Dom José Cardoso Sobrinho, sou católico e EXIJO que estenda a excomunhão a mim também pela solidariedade que presto à mãe e à equipe médica. Eu o estou desafiando a anunciar publicamente a minha excomunhão. Não diga: "Estendo a todos a excomunhão". Nomei-me. Aguardo... Se não o fizer, passarei a considerá-lo uma pessoa de alma pusilânime. Falo com Deus depois.

________________

* Cân, 1398 - Qui abortum procurta, effectu secuto, in escommunicationem latae sententiae incurrit (Quem provoca o aborto, seguindo-se o efeito, incorre em excomunhão latae sententiae (dada frase)). Isso é legalismo humano, dom José! Há casos e casos. O aborto deve ser abominado, pois se trata de vida humana sendo ceifada. Contudo, neste caso não, dom José Cardoso Sobrinho!  

O Cânon 1311 dispõe que "A igreja tem o direito nativo e próprio de punir com sanções penais os fiéis delinquentes". Como posso, simplesmente, chamar quem incorre em suposto pecado de delinquente sem ao menos lhe dar a oportunidade de se explicar, dom José Cardoso Sobrinho?
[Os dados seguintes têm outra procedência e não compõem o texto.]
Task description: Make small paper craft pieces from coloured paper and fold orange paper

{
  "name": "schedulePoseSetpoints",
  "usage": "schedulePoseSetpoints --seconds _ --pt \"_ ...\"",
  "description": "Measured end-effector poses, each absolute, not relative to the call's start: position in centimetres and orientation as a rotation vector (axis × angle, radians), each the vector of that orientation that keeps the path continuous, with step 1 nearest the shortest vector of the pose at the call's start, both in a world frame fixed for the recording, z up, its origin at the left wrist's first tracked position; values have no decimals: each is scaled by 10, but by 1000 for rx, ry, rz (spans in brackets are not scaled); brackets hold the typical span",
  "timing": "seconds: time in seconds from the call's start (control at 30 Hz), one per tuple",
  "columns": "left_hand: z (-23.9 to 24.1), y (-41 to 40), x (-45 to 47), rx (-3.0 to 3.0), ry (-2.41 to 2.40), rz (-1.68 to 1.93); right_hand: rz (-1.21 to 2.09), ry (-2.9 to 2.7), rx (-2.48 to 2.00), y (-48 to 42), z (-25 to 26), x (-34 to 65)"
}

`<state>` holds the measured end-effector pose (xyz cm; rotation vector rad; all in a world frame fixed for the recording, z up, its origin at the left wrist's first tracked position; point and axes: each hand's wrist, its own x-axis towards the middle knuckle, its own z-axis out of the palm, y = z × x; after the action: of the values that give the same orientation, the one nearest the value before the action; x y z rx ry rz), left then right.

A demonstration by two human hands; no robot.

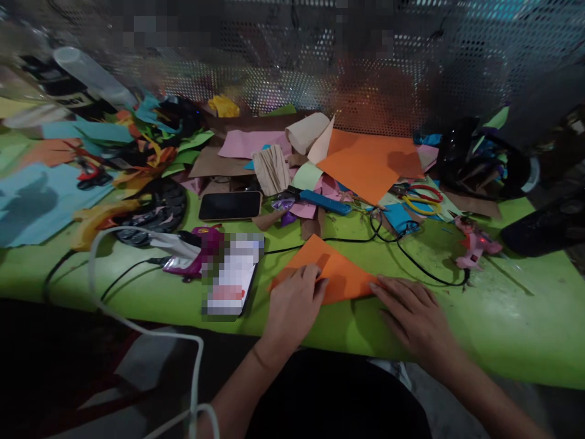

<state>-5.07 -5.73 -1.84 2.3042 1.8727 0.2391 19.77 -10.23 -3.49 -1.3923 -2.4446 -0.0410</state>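
Note:
A sheet of orange paper (340,268), folded into a roughly triangular shape, lies on the green table in front of me. My left hand (292,305) rests on its left part with the fingers curled and the thumb near the forefinger, pressing the paper down. At the right corner, my right hand (411,314) touches the paper with its fingertips, the fingers stretched out and low over the table. Just left of the paper is a phone with a lit, blurred screen (235,274).
Behind lie a dark phone (231,206), a blue cutter knife (324,201), a larger orange sheet (370,161) and red-and-yellow pliers (423,198). A pink glue gun (478,244) stands right, its black cord crossing the table. A white cable (137,326) hangs over the front edge.

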Motion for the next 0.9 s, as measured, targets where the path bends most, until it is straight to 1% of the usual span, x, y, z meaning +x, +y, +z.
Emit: schedulePoseSetpoints --seconds 0.9 --pt "-4 -44 -45 2188 1878 -97 -90 -2480 -1254 -101 -37 197"
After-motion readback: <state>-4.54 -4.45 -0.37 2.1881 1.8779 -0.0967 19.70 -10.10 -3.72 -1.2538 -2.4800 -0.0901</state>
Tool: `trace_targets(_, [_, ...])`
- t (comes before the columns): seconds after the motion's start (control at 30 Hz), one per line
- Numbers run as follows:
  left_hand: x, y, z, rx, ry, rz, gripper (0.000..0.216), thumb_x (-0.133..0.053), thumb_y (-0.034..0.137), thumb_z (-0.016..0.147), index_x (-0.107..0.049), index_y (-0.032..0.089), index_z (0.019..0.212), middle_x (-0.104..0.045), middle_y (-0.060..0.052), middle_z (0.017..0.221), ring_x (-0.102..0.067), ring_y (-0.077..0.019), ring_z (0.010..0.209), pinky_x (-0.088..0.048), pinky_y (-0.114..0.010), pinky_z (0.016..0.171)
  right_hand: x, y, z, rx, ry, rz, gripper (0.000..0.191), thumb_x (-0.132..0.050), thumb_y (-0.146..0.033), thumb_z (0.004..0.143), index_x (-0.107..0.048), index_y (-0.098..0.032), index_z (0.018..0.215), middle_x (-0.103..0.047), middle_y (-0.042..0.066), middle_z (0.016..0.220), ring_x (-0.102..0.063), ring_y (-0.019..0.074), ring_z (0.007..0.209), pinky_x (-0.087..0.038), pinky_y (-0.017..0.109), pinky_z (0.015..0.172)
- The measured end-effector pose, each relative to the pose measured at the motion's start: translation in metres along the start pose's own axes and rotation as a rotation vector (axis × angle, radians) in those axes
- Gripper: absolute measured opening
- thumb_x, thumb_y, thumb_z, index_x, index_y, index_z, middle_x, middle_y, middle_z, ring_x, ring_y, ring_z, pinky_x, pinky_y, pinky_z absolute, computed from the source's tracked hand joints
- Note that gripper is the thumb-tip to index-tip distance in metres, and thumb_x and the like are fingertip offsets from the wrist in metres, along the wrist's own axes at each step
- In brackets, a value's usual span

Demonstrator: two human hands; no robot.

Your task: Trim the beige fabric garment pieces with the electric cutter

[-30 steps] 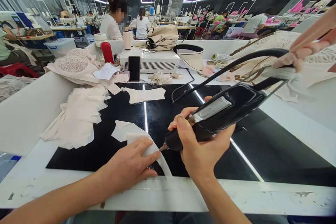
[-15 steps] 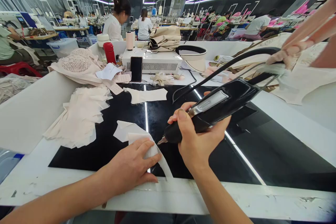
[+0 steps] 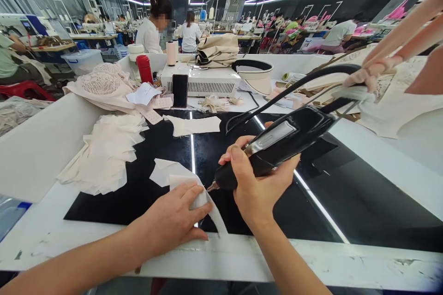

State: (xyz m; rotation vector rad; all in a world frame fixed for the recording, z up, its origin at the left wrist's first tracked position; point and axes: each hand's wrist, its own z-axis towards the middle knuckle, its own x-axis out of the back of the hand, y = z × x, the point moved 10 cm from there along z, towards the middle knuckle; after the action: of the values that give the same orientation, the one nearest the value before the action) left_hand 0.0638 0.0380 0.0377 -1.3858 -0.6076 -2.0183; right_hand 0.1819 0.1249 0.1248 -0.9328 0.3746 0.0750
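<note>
Pressing at lower centre with parted fingers of the left hand (image 3: 178, 216) on thin, off-white, curve-edged cloth (image 3: 178, 179), showing above and right of the fingertips. Gripping, right of centre, with curled fingers of the right hand (image 3: 258, 193), 1 long, black, metal-tipped tool (image 3: 277, 150), pointed at the curved edge.

My right hand (image 3: 258, 189) has carried the black tool (image 3: 306, 126) leftward, its tip (image 3: 211, 187) now slightly farther from me along the cloth's (image 3: 175, 170) curved edge; behind it, the cord (image 3: 328, 70) has swung left too.
</note>
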Motion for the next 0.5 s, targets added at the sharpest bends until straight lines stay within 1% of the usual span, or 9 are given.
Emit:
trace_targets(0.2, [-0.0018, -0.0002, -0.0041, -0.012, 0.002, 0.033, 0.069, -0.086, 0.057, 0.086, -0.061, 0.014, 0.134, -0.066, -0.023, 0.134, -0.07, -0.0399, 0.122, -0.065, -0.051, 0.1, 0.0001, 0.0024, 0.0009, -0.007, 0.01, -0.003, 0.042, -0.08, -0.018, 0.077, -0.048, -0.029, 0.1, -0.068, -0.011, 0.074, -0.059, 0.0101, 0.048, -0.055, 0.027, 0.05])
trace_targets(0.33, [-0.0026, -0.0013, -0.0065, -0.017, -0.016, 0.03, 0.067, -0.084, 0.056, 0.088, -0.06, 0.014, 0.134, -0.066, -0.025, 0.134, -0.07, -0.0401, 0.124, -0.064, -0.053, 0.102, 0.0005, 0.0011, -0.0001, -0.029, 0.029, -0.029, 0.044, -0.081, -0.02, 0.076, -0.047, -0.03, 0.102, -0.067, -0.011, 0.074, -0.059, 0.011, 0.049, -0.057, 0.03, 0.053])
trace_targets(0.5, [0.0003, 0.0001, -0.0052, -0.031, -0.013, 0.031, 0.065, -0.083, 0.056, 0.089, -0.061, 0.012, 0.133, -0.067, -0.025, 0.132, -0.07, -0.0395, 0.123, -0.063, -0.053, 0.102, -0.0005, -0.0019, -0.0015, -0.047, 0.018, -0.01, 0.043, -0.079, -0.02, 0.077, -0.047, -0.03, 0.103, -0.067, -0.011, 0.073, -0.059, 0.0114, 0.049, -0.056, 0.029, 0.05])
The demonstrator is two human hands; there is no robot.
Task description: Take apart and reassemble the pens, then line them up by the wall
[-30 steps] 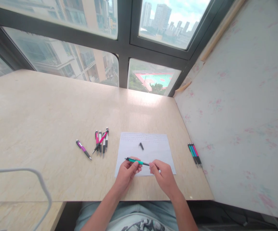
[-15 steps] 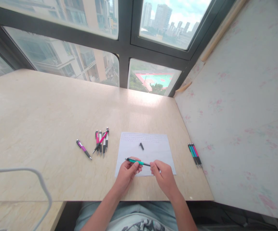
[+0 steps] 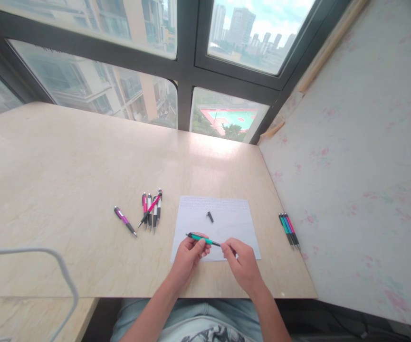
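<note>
My left hand (image 3: 190,254) is closed around the green barrel of a pen (image 3: 201,239), whose black clip end points left. From the barrel's right end sticks a thin dark refill (image 3: 215,244). The fingertips of my right hand (image 3: 239,256) pinch the far end of this refill and hide its tip. Both hands are over the lower part of a white sheet of paper (image 3: 187,221) with handwritten lines along its top. Just beyond the pen, a short black pen part (image 3: 210,217) lies on the sheet.
Left of the paper lies a group of several pink and white pens (image 3: 151,211), one across the others. A purple pen (image 3: 125,221) lies farther left. Several pens (image 3: 289,231) line up by the wall at right. A white cable (image 3: 64,270) curves at lower left.
My right fingers have come slightly closer to the green barrel, and a little less of the refill shows. My left hand keeps its hold on the pen.
</note>
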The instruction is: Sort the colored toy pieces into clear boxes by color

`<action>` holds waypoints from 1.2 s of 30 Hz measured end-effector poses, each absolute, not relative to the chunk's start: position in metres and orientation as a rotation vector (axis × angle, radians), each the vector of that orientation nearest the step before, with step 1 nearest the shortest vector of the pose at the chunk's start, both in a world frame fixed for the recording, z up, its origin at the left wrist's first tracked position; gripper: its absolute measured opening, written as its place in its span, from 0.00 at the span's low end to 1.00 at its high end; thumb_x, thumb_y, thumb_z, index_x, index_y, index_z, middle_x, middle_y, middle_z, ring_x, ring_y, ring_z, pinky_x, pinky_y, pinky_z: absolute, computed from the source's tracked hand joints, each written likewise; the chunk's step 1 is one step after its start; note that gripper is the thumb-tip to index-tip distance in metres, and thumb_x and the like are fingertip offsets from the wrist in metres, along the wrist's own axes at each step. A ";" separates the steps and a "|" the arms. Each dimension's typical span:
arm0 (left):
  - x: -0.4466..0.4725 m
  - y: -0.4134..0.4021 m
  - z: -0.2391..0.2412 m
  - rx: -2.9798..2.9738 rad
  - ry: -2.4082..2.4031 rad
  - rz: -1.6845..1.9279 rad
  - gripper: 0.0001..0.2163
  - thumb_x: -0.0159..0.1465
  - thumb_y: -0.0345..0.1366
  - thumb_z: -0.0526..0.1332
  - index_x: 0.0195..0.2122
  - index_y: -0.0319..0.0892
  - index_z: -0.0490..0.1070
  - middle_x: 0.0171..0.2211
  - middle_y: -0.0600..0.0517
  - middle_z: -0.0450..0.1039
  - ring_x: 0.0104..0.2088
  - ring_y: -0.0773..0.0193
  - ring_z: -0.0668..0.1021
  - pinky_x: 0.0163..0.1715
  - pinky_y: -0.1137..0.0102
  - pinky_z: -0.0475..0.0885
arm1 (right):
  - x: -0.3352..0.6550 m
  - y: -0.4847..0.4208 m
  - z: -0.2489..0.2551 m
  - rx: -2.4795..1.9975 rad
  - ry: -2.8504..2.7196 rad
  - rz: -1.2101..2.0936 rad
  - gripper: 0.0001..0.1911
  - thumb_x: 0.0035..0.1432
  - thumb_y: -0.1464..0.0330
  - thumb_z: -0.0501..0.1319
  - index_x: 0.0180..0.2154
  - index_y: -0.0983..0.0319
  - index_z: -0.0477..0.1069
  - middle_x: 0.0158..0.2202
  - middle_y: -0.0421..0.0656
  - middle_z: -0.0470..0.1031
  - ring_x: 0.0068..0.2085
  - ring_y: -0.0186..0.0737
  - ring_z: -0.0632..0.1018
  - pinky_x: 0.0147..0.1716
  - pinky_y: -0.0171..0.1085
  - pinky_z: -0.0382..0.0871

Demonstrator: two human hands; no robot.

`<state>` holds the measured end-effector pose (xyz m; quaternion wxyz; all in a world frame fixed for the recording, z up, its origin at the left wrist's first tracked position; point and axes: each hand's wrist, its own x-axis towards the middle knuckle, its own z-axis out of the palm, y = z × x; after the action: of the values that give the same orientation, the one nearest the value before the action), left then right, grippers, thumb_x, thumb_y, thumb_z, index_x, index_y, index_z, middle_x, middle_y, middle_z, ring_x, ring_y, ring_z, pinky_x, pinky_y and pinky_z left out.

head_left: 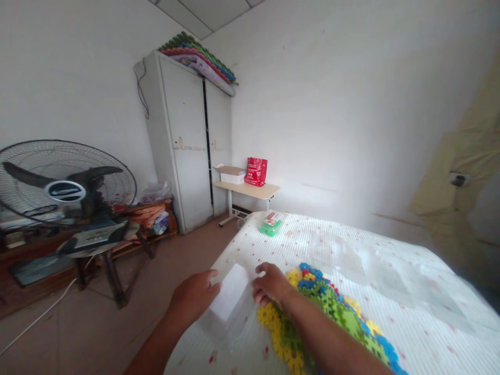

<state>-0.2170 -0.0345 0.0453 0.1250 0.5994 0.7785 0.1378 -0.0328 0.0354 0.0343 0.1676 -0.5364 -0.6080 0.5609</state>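
Note:
A clear plastic bag [230,329] with a white card [233,292] in it is at the near left side of the bed. My left hand [196,295] is closed on the bag's left edge, thumb and fingers bent around the film. On the other side my right hand [272,284] has its fingers curled at the bag's right edge; the transparent film is hard to make out there. Under and beside my right forearm lies a pile of yellow, green and blue plastic snowflake-shaped building pieces [332,307].
A clear pack of green pieces [271,225] lies at the bed's far corner. Several flat clear bags [394,284] are spread on the right of the white sheet [304,229]. A fan [66,190] stands left; a small table [253,190] holds a red bag [255,172].

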 end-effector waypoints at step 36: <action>-0.239 -0.044 -0.017 1.629 2.083 0.592 0.23 0.54 0.37 0.51 0.50 0.37 0.67 0.31 0.49 0.73 0.32 0.63 0.75 0.34 0.72 0.66 | -0.041 0.063 0.026 -1.635 -2.545 0.328 0.18 0.49 0.64 0.59 0.43 0.62 0.69 0.41 0.50 0.74 0.41 0.45 0.76 0.35 0.36 0.68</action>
<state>-0.2388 -0.0437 -0.0174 0.2143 0.5872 0.7508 0.2133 -0.0406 0.0631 0.0264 0.0492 -0.5366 -0.8355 0.1077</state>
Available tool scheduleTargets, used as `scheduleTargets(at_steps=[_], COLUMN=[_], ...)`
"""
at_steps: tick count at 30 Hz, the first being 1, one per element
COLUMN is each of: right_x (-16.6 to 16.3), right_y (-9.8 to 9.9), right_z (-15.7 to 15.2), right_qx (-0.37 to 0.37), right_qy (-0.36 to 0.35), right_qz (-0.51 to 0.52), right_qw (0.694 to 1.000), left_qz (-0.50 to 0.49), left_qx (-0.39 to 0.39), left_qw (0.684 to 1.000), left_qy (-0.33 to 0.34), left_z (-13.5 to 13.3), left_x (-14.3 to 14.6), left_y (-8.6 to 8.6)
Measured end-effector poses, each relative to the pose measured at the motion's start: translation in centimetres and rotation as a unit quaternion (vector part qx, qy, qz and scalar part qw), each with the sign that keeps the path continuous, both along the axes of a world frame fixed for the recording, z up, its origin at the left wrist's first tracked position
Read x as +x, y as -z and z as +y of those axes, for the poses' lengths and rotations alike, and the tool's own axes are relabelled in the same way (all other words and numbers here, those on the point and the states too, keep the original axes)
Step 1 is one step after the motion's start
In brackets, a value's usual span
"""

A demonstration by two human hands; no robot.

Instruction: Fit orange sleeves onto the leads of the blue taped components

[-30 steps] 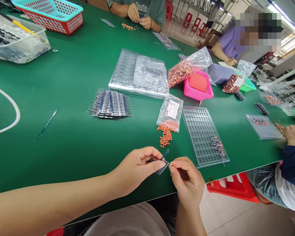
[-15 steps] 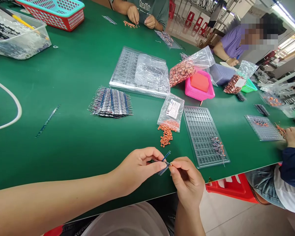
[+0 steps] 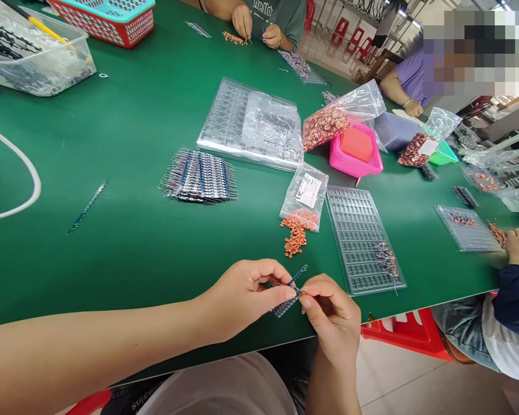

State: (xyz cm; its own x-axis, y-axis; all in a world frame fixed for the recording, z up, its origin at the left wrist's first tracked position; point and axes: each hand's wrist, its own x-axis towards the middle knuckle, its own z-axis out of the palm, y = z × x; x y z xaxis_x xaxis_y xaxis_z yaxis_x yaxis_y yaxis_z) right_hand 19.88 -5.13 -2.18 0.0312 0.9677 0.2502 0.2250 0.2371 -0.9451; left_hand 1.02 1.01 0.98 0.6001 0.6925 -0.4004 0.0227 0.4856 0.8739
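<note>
My left hand (image 3: pixel 237 301) is closed on a small blue-edged strip of leaded parts (image 3: pixel 284 309), just in front of me. Thin wire ends poke out between its fingers. At the strip's right end, the thumb and forefinger of my right hand (image 3: pixel 334 314) pinch a tiny orange ring (image 3: pixel 303 293), mostly covered by the fingertips. Beyond my hands lies a pile of small orange rings (image 3: pixel 294 242), spilling from a labelled clear bag (image 3: pixel 294 190). To the right, a clear ribbed tray (image 3: pixel 350 230) carries a bunch of leaded parts with orange rings (image 3: pixel 386 259).
A stack of blue-edged strips (image 3: pixel 201 176) lies left of the bag, and a loose strip (image 3: pixel 89 206) farther left. Behind stand a clear compartment tray (image 3: pixel 225 115), a pink basket (image 3: pixel 357 164) and a filled plastic tub (image 3: pixel 64 72). Co-workers' hands (image 3: pixel 242 22) work across the table.
Both hands stay together at the strip, which has tilted slightly. The view has shifted a little, so the table's things appear slightly to the right.
</note>
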Motion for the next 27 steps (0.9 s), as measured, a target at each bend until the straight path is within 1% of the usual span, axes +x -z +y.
scheduleTargets(at_steps=[11, 16, 19, 23, 27], right_x=[0.74, 0.88, 0.94, 1.01, 1.01], right_y=[-0.05, -0.07, -0.16, -0.33, -0.48], right_z=[0.34, 0.42, 0.5, 0.59, 0.65], right_qx=[-0.046, -0.076, -0.092, -0.099, -0.1], right_qy=[-0.063, -0.079, -0.089, -0.103, -0.1], right_qz=[0.056, 0.075, 0.088, 0.089, 0.072], right_qw=[0.995, 0.991, 0.988, 0.986, 0.987], left_qz=[0.031, 0.048, 0.05, 0.055, 0.067], left_qx=[0.032, 0.059, 0.063, 0.073, 0.091], left_qw=[0.998, 0.996, 0.995, 0.993, 0.991], left_qy=[0.034, 0.051, 0.063, 0.072, 0.078], left_z=[0.03, 0.04, 0.0, 0.01, -0.08], left_x=[-0.16, -0.21, -0.28, -0.29, -0.34], left_y=[-0.05, -0.03, -0.13, -0.35, -0.44])
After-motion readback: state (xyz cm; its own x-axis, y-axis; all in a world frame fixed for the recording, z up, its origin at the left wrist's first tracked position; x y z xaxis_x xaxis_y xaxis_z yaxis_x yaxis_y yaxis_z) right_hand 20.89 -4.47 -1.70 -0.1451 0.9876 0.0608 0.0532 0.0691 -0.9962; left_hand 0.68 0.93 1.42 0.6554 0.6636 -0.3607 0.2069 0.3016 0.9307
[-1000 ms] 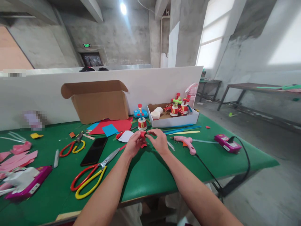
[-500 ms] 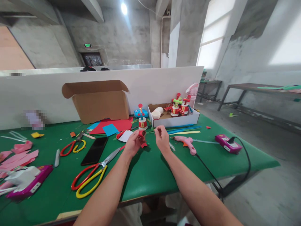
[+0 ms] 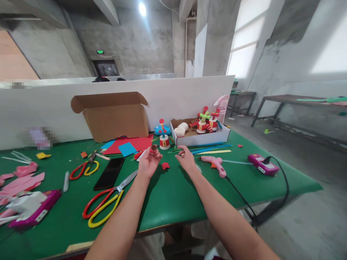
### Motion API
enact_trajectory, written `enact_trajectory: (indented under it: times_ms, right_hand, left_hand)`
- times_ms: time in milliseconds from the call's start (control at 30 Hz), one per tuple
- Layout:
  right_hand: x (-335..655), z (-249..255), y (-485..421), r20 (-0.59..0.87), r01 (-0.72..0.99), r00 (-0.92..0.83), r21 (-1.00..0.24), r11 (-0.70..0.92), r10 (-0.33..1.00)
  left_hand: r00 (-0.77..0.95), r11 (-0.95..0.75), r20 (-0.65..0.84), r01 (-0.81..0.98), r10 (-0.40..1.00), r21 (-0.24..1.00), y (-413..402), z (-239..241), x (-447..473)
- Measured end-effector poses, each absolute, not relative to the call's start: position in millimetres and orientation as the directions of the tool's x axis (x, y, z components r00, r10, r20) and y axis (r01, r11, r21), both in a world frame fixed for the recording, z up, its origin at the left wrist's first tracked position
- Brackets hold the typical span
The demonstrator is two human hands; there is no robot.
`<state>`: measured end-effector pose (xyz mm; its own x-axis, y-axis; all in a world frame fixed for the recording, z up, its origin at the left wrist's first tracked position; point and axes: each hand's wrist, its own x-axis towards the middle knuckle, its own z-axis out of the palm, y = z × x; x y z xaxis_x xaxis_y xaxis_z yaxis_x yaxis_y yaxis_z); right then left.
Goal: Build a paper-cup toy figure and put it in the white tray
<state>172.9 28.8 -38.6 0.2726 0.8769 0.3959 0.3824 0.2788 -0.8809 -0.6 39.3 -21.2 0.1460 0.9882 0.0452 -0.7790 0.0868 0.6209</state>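
Note:
My left hand (image 3: 148, 163) is closed around a small red paper-covered tube (image 3: 153, 148), its brown inner wall and open end facing up. To its right, my right hand (image 3: 187, 159) hovers over the table with fingers loosely bent and apart; I see nothing in it. A small folded piece of red paper (image 3: 165, 166) lies on the table between the hands. Behind them stands a cup figure (image 3: 164, 142) with a red-wrapped base and a round red top. A pink hot glue gun (image 3: 213, 162) rests to the right of my right hand.
Large scissors (image 3: 119, 188), a black phone (image 3: 110, 174) and smaller scissors (image 3: 86, 168) lie left. A white box (image 3: 203, 138) holds similar figures and white cups. A purple power strip (image 3: 262, 165) with a black cable sits right. Coloured paper (image 3: 127, 148) lies behind the left hand.
My left hand has moved slightly left and turned palm up, tipping the tube's opening upward. My right hand's fingers have spread from a pinch. The red paper piece shows more fully.

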Motion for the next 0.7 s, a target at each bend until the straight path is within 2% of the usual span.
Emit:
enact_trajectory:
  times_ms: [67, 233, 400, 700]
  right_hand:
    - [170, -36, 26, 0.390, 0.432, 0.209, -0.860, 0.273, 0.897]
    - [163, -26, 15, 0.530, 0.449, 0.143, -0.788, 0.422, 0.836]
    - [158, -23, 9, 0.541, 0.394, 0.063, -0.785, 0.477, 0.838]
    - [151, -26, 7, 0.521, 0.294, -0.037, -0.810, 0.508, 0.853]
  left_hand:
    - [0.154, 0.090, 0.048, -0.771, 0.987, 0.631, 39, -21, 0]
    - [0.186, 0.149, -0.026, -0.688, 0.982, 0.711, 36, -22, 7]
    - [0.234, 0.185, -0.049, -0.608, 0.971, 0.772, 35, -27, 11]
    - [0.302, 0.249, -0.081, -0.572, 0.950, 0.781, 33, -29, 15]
É neste "direito nativo" em que o senhor se apoia?!?! Estreitismo e fundamentalismo religioso, dom José Cardoso Sobrinho!  

O cânon 1323, do referido Código de Direito Canônico, ainda estabelece que os fiéis que, sem culpa, ignoram estar violando uma lei ou preceito não são passíveis de nenhuma pena. É o caso da menina (se ela for católica, dom José Cardoso Sobrinho. Se não for, não "inflói e nem contribói".) Quanto à mãe e à equipe médica, as razões para a não-punição dizem respeito à preservação da vida da garotinha.   

** O Código Penal brasileiro prevê detenção de 1 a 10 anos para crime contra a vida (o aborto é tipificado como "crime contra a vida"). Entretanto, no mesmo Código Penal, o artigo 128 dispõe que não se pune o crime de aborto se houver as seguintes hipóteses: 1. quando não há outro meio para salvar a vida da mãe. 2. quando a gravidez resulta de estupro. Esta é a situação da criança que foi submetida ao processo abortivo, dom José. Esta é a situação que salvaguarda a conduta da equipe médica, dom José.